▶ What the task asks: Print the records below exactly, leaving out nothing.

[Stored items]
====================

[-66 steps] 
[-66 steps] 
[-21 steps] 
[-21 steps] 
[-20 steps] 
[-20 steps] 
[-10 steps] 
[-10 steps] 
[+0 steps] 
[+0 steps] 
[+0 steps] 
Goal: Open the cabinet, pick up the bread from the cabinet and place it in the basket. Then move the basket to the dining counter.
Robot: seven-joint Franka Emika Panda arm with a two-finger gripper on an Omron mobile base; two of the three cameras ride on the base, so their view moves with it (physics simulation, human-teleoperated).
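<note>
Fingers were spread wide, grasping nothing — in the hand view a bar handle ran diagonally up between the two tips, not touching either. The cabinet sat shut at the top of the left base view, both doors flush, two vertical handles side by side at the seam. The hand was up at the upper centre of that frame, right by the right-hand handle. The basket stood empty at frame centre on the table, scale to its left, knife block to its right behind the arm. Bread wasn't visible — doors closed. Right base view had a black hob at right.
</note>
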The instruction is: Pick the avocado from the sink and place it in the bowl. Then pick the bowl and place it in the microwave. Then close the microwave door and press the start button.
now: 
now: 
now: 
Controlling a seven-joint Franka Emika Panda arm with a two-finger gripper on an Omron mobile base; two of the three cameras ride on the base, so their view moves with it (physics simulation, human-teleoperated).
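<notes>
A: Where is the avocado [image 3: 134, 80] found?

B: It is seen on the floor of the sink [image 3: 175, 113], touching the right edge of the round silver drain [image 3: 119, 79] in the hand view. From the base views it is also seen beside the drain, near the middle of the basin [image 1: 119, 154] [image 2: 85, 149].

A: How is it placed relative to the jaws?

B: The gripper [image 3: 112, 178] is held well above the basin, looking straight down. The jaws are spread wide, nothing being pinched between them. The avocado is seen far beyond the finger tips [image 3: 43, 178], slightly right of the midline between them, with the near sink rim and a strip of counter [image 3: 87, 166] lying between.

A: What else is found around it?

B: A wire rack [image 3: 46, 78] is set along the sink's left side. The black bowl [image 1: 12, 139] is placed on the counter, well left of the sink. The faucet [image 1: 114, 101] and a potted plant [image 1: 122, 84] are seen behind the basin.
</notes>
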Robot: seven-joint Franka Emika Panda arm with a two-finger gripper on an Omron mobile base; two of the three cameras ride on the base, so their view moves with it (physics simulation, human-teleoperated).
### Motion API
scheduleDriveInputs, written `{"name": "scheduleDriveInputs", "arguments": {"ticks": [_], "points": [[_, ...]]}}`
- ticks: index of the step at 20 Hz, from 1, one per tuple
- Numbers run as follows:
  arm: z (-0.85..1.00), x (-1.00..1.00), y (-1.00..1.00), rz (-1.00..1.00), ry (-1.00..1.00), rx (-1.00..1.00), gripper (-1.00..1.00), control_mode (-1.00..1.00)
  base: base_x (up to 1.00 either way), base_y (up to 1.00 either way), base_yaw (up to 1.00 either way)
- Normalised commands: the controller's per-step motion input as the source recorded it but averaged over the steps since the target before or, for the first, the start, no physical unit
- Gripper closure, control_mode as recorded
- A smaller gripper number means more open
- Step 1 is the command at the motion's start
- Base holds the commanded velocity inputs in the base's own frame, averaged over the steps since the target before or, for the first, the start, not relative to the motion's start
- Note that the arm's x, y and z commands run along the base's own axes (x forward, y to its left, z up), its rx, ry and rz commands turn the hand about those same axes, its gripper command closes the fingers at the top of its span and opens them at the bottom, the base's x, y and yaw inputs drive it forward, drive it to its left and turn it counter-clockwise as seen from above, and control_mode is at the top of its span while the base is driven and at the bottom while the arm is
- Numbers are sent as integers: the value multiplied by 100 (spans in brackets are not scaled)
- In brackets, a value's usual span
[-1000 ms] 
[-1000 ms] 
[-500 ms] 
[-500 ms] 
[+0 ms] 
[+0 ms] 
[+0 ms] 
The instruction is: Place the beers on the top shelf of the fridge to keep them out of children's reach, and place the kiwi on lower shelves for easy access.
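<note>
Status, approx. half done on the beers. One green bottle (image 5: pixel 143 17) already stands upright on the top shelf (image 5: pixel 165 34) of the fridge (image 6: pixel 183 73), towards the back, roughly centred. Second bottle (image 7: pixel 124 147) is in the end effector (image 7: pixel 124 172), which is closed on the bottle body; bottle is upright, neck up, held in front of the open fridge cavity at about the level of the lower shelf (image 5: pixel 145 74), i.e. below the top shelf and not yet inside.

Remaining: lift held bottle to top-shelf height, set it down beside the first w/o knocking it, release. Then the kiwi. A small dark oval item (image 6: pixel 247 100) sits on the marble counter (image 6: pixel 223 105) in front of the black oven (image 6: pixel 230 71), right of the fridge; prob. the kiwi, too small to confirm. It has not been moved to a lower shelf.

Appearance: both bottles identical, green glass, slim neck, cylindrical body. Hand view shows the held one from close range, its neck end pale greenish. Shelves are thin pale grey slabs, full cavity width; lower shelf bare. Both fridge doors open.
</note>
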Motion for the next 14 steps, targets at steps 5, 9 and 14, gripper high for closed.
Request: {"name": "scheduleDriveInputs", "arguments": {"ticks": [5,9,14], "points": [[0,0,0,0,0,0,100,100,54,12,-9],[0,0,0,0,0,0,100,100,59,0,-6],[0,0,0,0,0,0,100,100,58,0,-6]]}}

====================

▶ Reply to the exercise:
[-66 steps] 
[-66 steps] 
[-21 steps] 
[-21 steps] 
[-20 steps] 
[-20 steps] 
[-10 steps] 
[-10 steps] 
[+0 steps] 
[+0 steps] 
[+0 steps] 
Goal: Open the cabinet, pick up the bread from the cabinet and place it in the basket. Then move the basket to the dining counter.
Robot: seven-joint Franka Emika Panda arm with a two-finger gripper on an Omron mobile base; two of the three cameras ride on the base, so their view moves with it (physics simulation, human-teleoperated).
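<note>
Fingers were spread wide, grasping nothing — in the hand view a bar handle ran diagonally up between the two tips, not touching either. The cabinet sat shut at the top of the left base view, both doors flush, two vertical handles side by side at the seam. The hand was up at the upper centre of that frame, right by the right-hand handle. The basket stood empty at frame centre on the table, scale to its left, knife block to its right behind the arm. Bread wasn't visible — doors closed. Right base view had a black hob at right.
</note>
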The instruction is: Pick the avocado from the sink and place it in the bowl. Then pick the bowl and place it in the microwave. Then close the microwave door and press the start button.
now: 
now: 
now: 
Controlling a seven-joint Franka Emika Panda arm with a two-finger gripper on an Omron mobile base; two of the three cameras ride on the base, so their view moves with it (physics simulation, human-teleoperated).
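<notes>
A: Where is the avocado [image 3: 134, 80] found?

B: It is seen on the floor of the sink [image 3: 175, 113], touching the right edge of the round silver drain [image 3: 119, 79] in the hand view. From the base views it is also seen beside the drain, near the middle of the basin [image 1: 119, 154] [image 2: 85, 149].

A: How is it placed relative to the jaws?

B: The gripper [image 3: 112, 178] is held well above the basin, looking straight down. The jaws are spread wide, nothing being pinched between them. The avocado is seen far beyond the finger tips [image 3: 43, 178], slightly right of the midline between them, with the near sink rim and a strip of counter [image 3: 87, 166] lying between.

A: What else is found around it?

B: A wire rack [image 3: 46, 78] is set along the sink's left side. The black bowl [image 1: 12, 139] is placed on the counter, well left of the sink. The faucet [image 1: 114, 101] and a potted plant [image 1: 122, 84] are seen behind the basin.
</notes>
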Robot: seven-joint Franka Emika Panda arm with a two-finger gripper on an Omron mobile base; two of the three cameras ride on the base, so their view moves with it (physics simulation, human-teleoperated).
### Motion API
scheduleDriveInputs, written `{"name": "scheduleDriveInputs", "arguments": {"ticks": [_], "points": [[_, ...]]}}`
- ticks: index of the step at 20 Hz, from 1, one per tuple
- Numbers run as follows:
  arm: z (-0.85..1.00), x (-1.00..1.00), y (-1.00..1.00), rz (-1.00..1.00), ry (-1.00..1.00), rx (-1.00..1.00), gripper (-1.00..1.00), control_mode (-1.00..1.00)
  base: base_x (up to 1.00 either way), base_y (up to 1.00 either way), base_yaw (up to 1.00 either way)
- Normalised commands: the controller's per-step motion input as the source recorded it but averaged over the steps since the target before or, for the first, the start, no physical unit
- Gripper closure, control_mode as recorded
- A smaller gripper number means more open
- Step 1 is the command at the motion's start
- Base holds the commanded velocity inputs in the base's own frame, averaged over the steps since the target before or, for the first, the start, not relative to the motion's start
- Note that the arm's x, y and z commands run along the base's own axes (x forward, y to its left, z up), its rx, ry and rz commands turn the hand about those same axes, its gripper command closes the fingers at the top of its span and opens them at the bottom, the base's x, y and yaw inputs drive it forward, drive it to its left and turn it counter-clockwise as seen from above, and control_mode is at the top of its span while the base is driven and at the bottom while the arm is
- Numbers are sent as integers: the value multiplied by 100 (spans in brackets are not scaled)
- In brackets, a value's usual span
[-1000 ms] 
[-1000 ms] 
[-500 ms] 
[-500 ms] 
[+0 ms] 
[+0 ms] 
[+0 ms] 
The instruction is: Place the beers on the top shelf of the fridge to keep them out of children's reach, and place the kiwi on lower shelves for easy access.
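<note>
Status, approx. half done on the beers. One green bottle (image 5: pixel 143 17) already stands upright on the top shelf (image 5: pixel 165 34) of the fridge (image 6: pixel 183 73), towards the back, roughly centred. Second bottle (image 7: pixel 124 147) is in the end effector (image 7: pixel 124 172), which is closed on the bottle body; bottle is upright, neck up, held in front of the open fridge cavity at about the level of the lower shelf (image 5: pixel 145 74), i.e. below the top shelf and not yet inside.

Remaining: lift held bottle to top-shelf height, set it down beside the first w/o knocking it, release. Then the kiwi. A small dark oval item (image 6: pixel 247 100) sits on the marble counter (image 6: pixel 223 105) in front of the black oven (image 6: pixel 230 71), right of the fridge; prob. the kiwi, too small to confirm. It has not been moved to a lower shelf.

Appearance: both bottles identical, green glass, slim neck, cylindrical body. Hand view shows the held one from close range, its neck end pale greenish. Shelves are thin pale grey slabs, full cavity width; lower shelf bare. Both fridge doors open.
</note>
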Motion for the next 14 steps, targets at steps 5, 9 and 14, gripper high for closed.
Request: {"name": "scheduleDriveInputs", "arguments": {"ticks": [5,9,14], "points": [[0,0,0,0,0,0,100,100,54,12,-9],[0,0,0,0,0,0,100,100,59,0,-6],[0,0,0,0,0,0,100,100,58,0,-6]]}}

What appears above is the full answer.